Grasshoppers!   arrow

For many of us, this marks a second truly awful year of grasshopper invasion into our gardens and acreages. At these numbers they are impossible to ignore, creating waves of movement as one walks through their grass, hopping from any possible perch onto clothing or even into hair, and rudely leaving evidence of their presence, even after they’ve left, on every surface imaginable. While our collective distaste is palpable to say the least, is there anything to be done?

To begin answering this, I think it’s valuable to first get a grip on the lifecycles of the over 100 species of grasshoppers that populate our state. Most of them overwinter in an egg stage in the soil. Some soils are better ‘egg beds’ than others so at times you may find that a large hatching will occur in one area in the spring. Generally, they hatch in mid-late spring, first emerging as tiny incarnations of the larger versions we are so used to seeing. It’s this nymph stage that’s the easiest to control. They will then complete up to six instars, or size increases, shedding their smaller older layers and getting larger with each molting.

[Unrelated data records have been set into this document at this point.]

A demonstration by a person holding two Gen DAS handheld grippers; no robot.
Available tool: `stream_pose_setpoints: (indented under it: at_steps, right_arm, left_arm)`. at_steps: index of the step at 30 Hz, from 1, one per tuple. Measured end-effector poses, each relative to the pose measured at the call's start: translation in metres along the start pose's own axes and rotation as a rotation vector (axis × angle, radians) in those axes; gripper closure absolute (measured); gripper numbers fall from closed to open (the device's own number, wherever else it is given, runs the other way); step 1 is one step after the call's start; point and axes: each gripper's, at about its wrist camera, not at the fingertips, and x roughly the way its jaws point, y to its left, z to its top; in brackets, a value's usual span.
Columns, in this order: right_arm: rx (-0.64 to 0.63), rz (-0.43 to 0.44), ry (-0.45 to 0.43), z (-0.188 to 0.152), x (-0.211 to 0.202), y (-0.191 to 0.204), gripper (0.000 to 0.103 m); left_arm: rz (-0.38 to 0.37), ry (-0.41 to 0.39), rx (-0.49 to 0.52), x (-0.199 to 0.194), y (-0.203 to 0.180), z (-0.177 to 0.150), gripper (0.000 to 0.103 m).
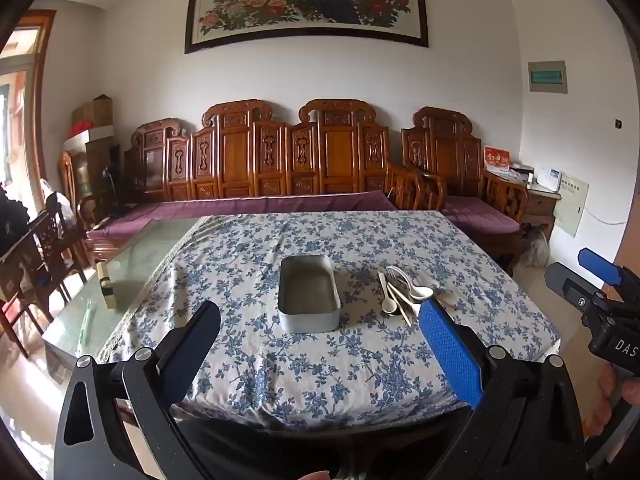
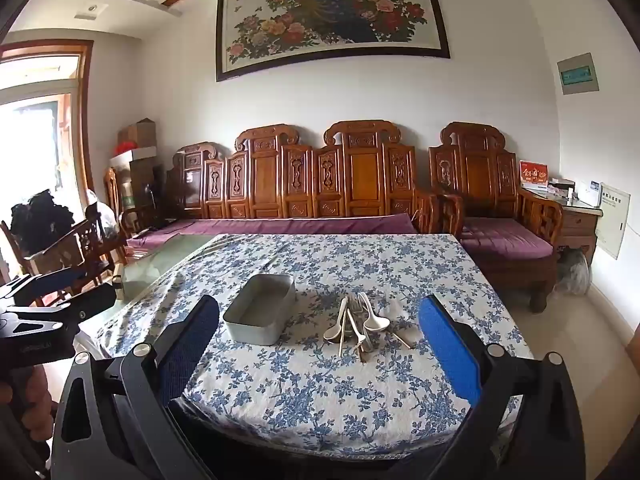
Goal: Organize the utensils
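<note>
Both the left gripper (image 1: 320, 336) and right gripper (image 2: 318, 330) hover with fingers spread wide and empty, and that tangled pile of utensils (image 2: 358, 326) beside the metal tin (image 2: 260, 314) looks slick and light, the white spoons breakable, best pinched by a handle.

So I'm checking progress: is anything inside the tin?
No, the tin shows only bare floor; the utensils lie beside it. The near wall hides a strip.

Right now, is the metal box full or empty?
Empty. The metal box shows only its bare grey floor in both views, and the spoons and forks lie piled on the tablecloth beside it.
</note>
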Motion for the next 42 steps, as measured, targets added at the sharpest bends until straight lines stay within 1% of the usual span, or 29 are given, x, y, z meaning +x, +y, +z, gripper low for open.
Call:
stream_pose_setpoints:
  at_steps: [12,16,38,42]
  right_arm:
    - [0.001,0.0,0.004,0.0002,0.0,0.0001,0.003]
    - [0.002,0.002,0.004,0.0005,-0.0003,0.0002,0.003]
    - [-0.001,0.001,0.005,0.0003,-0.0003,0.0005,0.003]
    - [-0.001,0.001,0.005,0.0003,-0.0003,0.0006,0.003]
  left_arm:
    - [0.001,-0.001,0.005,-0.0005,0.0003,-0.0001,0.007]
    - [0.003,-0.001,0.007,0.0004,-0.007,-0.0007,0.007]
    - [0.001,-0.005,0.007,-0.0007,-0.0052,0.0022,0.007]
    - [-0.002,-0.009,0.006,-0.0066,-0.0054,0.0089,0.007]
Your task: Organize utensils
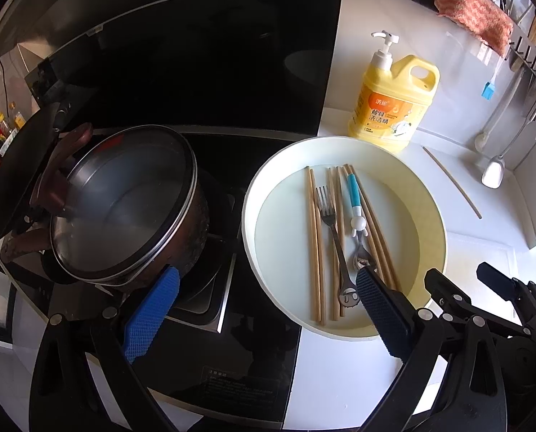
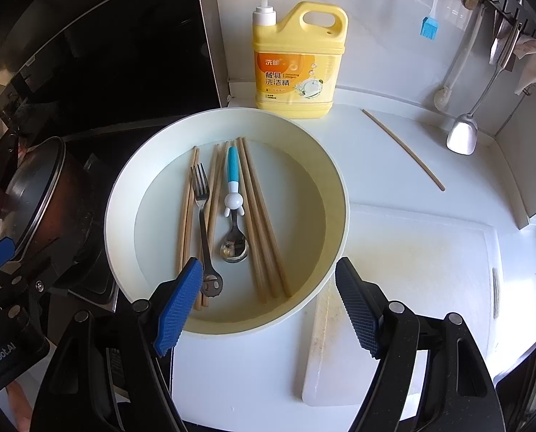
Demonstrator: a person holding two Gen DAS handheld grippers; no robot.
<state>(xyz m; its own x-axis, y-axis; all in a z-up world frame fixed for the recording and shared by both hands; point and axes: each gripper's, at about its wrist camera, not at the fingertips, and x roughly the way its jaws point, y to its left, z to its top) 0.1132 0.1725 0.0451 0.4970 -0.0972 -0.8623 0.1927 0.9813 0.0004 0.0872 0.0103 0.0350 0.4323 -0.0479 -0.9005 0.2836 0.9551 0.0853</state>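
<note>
A white basin (image 2: 340, 194) (image 1: 253, 194) on the counter holds several wooden chopsticks (image 2: 259, 216) (image 1: 313, 237), a steel fork (image 2: 202, 212) (image 1: 331, 223) and a spoon with a blue and white handle (image 2: 233, 194) (image 1: 354, 198). One chopstick (image 2: 403, 149) (image 1: 451, 181) lies loose on the counter to the right of the basin. My left gripper (image 1: 268, 284) is open and empty, above the basin's near left rim. My right gripper (image 2: 268, 284) is open and empty, above the basin's near edge. The right gripper also shows in the left wrist view (image 1: 462, 280).
A yellow dish soap bottle (image 2: 296, 61) stands behind the basin. A lidded pot (image 1: 124, 201) sits on the black stove at left. A white cutting board (image 2: 412, 280) lies right of the basin. A blue brush (image 2: 430, 28), ladle and spatula (image 2: 462, 136) hang on the back wall.
</note>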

Unfortunately, grasshoppers will usually live for months and will spend their lives eating, mating, and laying eggs, finally dying off in late summer into early fall. The few that you may see on warm days during the winter are species that overwinter in the nymph stage and can sometimes molt during the winter, reaching an adult stage by the end of the cold season.

The most effective control stems from environmental pressures. Perversely, if we want to see reduced grasshopper numbers, we need to be crossing our fingers for a cold and wet period when they begin to hatch since those first few days are crucial for their survival and the unpleasant weather is highly destructive to them. The same is true of very dry winter and spring conditions that inhibit any new plant growth. Young grasshoppers depend on tender foliage for early feeding and without it many perish. Along the same lines, if we are in drought conditions during the summer and the food sources become extremely scarce, the grasshopper population is also bound to be adversely affected.

Hoping for terrible weather conditions that will have awful systemic impacts throughout our ecosystems is, to me, an unacceptable Catch-22. So, if the weather isn’t helping, what are the other options available to us?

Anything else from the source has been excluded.